A grim soundbite for more than one reason but I can’t help but laugh at his logic. Is the idea that Cohen might be okay with being a jailhouse “wife” if he could be sent to an all-white prison?

Maybe POTUS could lean on the U.S. Attorney to make that happen for him, for old times’ sake.

By the way, this is the same attorney who told the media yesterday that he thinks Cohen is destined to roll over on Trump — although he clarified in this interview with Erin Burnett that he doesn’t mean to suggest that Trump has done anything criminal. What he’s worried about, he claims, is Cohen giving the feds false information about POTUS to try to swing a lighter sentence. (Alan Dershowitz says he’s worried about that too.) Which is to say, he sure seems to believe that Cohen might be guilty of something. Just not Trump.

A different lawyer who’s been in the news lately also thinks Cohen will be negotiating a plea soon:

Avenatti is now alleging that he has evidence of bank fraud involving Michael Cohen, which he has almost certainly shared with the F.B.I. And the F.B.I. may soon respond in kind: “We expect to have access to at least some of what was seized at some point in the near future,” he added. (The Department of Justice declined comment.) And what might that yield? Avenatti’s preferred scenario is that it would cough up proof that Trump not only knew about Cohen’s payments to Daniels and other women, but compensated Cohen from campaign funds. But he believes the true smoking gun is a so-called Suspicious Activities Report (S.A.R.) reportedly created by the Treasury Department earlier this year after a bank is reported to have flagged Cohen’s account for dubious transactions. (The Treasury Department and First Republic Bank did not provide a comment to The Wall Street Journal, which broke the story, while Cohen called it “fake news.”) “That is a critical document at this juncture of the case,” said Avenatti. If such a report existed it could very well describe a narrative of events in which monies were moved from bank account to bank account in an effort to cover up campaign payments to Trump’s alleged mistresses. “The importance of that document cannot be overstated,” he said…

Trump has stated publicly that he knows nothing about Cohen’s $130,000 payment to Daniels. But if indeed Trump did know about the Cohen-Daniels transaction, “that could constitute evidence of a felony of federal campaign-finance law, as well as a host of other potential criminal conduct or charges,” said Avenatti. “And then it would be up to the special prosecutor or another prosecutor in law enforcement to bring those charges.”

Yeah, there are two key questions regarding the hush-money payment to Stormy Daniels. One is whether it qualifies as a campaign contribution, i.e. a payment made for the purpose of influencing an election, under federal law. The case for that appears to be strong given the timing of the payment, in late October 2016. The other question is, if there’s a campaign-finance violation here because the payment went unreported, whose violation is it? Did the money really come from Michael Cohen, with Trump none the wiser, or did Trump himself — or his campaign — reimburse Cohen? That’s where the SAR comes in.

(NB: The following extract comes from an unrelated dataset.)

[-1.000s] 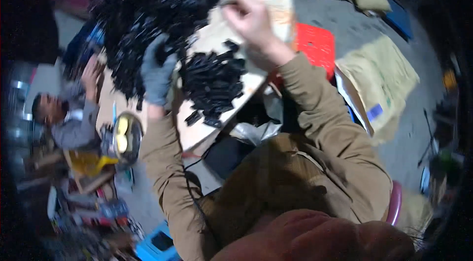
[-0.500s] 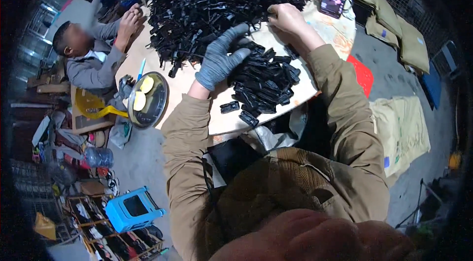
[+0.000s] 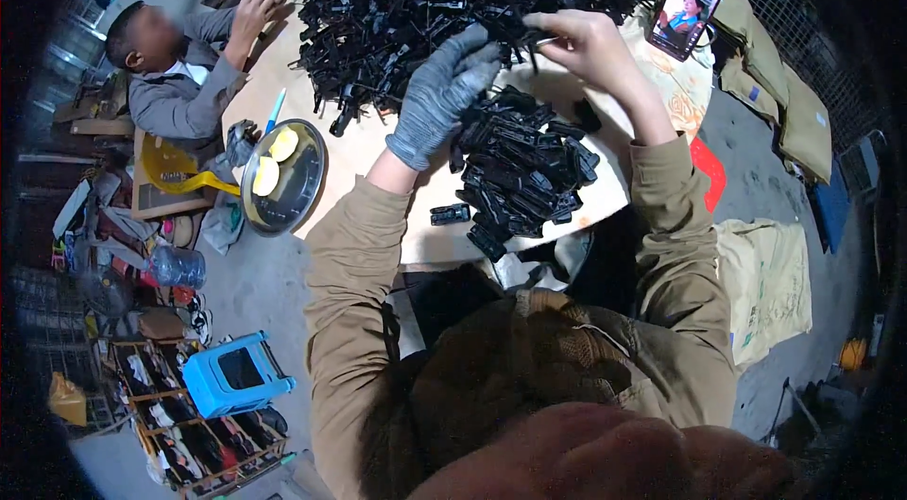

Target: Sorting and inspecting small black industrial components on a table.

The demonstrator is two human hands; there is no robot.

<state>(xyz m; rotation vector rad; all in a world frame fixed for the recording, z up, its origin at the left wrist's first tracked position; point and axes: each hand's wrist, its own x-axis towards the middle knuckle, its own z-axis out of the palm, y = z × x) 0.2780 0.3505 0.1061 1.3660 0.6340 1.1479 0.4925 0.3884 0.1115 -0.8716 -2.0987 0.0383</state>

Here’s Avenatti in Master Troll mode yesterday on MSNBC. Exit question: Yesterday, in warning the media that he thinks Cohen will flip on Trump, Jay Goldberg also mentioned that he told Trump not to sit for an interview with Bob Mueller. That’s good advice, which every lawyer in America would agree with, but it’s advice given privately by an attorney to his client. That means it’s supposed to be confidential. So what the hell’s Goldberg doing sharing it with the media? Is he trying to destroy the privileged nature of his conversations with POTUS?